Although some of the older siblings went to school for a time, the younger ones, including Tara, are home schooled, which essentially means they are taught to read religious texts and work in their father’s junk business.  Inspired by one of her five brothers who teaches himself enough to get into Brigham Young University, Tara begins to prepare to take the ACT exam. While her father isn’t happy about her brother’s defection from the family, he and one of the older brothers, Shawn, are rabidly angry about Tara’s intentions.

Their response is complex because of the way they equate education with ungodliness, and in particular, formulate a parallel between an educated woman and immorality.  In her father’s words, she was “whoring after man’s knowledge instead of God’s.”  Their relentless emotional and Shawn’s physical abuse eventually convince Tara that she is unworthy of an education, and when she finds she still wants one, that her desires are in defiance of God.

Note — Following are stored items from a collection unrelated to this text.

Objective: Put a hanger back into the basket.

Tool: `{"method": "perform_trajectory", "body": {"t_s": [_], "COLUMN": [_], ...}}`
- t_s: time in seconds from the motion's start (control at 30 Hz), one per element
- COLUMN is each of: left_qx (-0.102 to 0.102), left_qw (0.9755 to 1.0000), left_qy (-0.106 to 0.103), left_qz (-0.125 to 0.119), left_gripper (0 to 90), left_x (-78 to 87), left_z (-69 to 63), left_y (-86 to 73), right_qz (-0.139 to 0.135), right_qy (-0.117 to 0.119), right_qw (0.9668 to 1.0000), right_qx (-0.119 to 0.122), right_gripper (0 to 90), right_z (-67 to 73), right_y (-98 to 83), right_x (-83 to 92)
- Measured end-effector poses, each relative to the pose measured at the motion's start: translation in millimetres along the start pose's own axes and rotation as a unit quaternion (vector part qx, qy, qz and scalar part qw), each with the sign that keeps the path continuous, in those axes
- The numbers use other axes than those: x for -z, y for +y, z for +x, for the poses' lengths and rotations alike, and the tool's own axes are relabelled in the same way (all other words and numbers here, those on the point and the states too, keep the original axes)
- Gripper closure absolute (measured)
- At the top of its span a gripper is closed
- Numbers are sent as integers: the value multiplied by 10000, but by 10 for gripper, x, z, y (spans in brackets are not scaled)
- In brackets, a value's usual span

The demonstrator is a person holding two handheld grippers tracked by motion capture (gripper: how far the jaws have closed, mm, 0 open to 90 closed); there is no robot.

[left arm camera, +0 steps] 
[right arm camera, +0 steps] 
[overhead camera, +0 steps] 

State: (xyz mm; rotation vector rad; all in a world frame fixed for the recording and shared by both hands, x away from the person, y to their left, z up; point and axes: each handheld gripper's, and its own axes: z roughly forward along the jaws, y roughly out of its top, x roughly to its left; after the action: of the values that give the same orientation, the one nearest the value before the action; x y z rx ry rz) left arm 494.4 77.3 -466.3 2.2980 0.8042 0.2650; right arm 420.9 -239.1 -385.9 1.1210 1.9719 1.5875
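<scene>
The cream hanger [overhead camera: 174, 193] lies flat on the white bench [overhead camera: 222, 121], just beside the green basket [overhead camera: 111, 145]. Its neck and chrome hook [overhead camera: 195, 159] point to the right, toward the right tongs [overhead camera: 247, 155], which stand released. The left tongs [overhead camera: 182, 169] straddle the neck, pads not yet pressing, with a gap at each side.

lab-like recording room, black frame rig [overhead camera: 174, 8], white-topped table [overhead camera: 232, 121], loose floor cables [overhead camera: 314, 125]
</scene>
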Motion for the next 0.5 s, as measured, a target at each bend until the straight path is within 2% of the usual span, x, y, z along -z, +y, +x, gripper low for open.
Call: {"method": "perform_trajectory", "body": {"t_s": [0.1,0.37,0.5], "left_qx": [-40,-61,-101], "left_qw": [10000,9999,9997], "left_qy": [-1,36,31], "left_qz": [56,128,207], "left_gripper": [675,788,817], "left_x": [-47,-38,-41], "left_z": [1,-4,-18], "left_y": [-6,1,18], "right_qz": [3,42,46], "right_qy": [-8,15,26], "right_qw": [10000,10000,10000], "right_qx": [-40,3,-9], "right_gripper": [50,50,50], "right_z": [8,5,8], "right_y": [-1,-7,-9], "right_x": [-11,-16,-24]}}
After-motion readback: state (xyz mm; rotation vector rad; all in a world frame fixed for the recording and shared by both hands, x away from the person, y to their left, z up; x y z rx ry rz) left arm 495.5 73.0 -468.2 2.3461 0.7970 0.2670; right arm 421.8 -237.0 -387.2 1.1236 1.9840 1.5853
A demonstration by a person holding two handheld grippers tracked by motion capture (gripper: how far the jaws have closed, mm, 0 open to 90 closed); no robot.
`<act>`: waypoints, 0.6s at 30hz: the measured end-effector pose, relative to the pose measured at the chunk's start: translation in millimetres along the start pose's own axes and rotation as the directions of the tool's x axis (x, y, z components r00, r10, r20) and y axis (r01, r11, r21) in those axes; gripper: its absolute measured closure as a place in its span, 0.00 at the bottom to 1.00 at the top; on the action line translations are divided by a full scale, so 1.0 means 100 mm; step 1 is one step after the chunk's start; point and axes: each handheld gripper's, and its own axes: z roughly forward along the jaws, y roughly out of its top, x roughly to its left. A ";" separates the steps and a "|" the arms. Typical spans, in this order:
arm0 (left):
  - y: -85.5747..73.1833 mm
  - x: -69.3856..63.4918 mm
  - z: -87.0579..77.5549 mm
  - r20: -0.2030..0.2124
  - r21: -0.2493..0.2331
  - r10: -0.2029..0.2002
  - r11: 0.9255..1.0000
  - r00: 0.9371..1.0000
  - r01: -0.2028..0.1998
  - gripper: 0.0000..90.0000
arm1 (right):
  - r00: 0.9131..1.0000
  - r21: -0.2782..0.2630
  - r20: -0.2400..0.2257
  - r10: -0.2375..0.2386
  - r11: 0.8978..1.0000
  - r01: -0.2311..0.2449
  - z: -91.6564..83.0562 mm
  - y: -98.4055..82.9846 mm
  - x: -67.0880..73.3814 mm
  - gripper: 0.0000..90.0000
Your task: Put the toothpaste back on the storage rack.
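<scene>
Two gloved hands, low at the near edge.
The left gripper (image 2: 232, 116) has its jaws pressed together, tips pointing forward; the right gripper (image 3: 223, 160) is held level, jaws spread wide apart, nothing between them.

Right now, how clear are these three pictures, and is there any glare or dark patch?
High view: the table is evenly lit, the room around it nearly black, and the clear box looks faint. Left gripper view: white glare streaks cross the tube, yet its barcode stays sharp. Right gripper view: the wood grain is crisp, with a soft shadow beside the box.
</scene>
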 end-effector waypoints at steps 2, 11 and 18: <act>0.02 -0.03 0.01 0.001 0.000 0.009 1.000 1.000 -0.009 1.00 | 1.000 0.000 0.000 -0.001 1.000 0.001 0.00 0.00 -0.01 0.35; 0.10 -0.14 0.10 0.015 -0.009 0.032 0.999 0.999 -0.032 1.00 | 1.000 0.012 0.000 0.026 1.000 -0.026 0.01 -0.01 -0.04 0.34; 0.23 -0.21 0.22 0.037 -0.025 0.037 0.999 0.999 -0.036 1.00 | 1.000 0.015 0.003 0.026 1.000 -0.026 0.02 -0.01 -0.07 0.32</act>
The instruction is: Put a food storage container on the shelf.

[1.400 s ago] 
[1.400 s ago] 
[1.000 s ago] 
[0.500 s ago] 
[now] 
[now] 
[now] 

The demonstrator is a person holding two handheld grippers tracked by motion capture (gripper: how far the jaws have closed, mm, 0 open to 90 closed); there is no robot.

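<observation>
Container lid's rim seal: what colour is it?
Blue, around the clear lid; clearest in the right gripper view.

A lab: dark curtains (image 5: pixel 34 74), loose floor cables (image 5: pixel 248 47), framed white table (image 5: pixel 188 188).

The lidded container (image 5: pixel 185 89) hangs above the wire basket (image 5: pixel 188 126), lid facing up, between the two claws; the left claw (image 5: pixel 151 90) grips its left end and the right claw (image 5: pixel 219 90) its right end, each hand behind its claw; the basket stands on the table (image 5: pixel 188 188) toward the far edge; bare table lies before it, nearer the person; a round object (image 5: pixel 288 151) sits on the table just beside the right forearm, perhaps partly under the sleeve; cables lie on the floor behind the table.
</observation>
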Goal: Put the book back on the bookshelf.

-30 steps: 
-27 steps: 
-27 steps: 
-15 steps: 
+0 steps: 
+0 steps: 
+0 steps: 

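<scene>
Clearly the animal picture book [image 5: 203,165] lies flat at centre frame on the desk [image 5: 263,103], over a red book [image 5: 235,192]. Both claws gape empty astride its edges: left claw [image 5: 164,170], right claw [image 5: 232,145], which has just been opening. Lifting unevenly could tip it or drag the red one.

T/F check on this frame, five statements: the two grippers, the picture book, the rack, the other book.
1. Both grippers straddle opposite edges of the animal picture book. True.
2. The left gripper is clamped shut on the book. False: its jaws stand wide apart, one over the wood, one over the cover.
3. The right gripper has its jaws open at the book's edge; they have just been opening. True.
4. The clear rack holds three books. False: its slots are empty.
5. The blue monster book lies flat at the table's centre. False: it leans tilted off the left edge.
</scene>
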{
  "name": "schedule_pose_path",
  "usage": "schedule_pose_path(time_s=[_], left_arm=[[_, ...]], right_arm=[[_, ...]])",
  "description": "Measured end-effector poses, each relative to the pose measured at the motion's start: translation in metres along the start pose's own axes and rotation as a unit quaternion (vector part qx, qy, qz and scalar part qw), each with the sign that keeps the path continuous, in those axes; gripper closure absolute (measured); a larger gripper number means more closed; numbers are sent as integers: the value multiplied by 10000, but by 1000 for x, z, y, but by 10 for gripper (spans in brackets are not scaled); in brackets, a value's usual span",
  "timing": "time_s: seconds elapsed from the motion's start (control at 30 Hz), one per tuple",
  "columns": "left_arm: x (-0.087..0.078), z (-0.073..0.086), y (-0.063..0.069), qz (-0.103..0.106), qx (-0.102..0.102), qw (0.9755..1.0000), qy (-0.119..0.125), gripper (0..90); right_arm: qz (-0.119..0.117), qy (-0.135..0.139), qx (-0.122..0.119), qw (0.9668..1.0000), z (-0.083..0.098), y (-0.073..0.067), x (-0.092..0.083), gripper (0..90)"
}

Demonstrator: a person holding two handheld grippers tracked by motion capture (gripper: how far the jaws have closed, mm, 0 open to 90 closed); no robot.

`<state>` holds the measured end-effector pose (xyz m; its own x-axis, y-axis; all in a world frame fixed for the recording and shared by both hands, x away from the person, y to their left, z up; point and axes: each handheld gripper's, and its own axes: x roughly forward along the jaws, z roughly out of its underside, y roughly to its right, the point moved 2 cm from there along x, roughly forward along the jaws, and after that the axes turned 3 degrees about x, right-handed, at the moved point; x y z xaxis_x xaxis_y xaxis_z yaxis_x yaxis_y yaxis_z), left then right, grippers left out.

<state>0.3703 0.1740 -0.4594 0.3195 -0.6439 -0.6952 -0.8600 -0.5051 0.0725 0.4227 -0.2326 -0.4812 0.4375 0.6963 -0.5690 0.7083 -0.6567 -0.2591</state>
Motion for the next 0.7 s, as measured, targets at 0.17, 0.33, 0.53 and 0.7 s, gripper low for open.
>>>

The primary struggle in the book is not about Tara getting an education—she is brilliant and stubborn enough to persevere.  The primary challenge is within Tara, where the misogynistic, paranoid delusions of her father haunt her.  She wants what she has been taught is wrong, that her pursuit marks her as a “bad woman.”  In time she recognizes that her choice is binary; she can’t pursue her academic ambitions and remain part of her family.   Her choice to “see and experience more truths than those given to me by my father” eventually causes a permanent rupture with her family, and for a time compromises her sanity.

I wish that this were a story of long ago, a story about a time that we only know from stories. While the tale of this family is extreme, destructive and hateful religious fundamentalism is alive and well and misogyny is everywhere we look.

Tara Westover now teaches at Cambridge. She prevailed.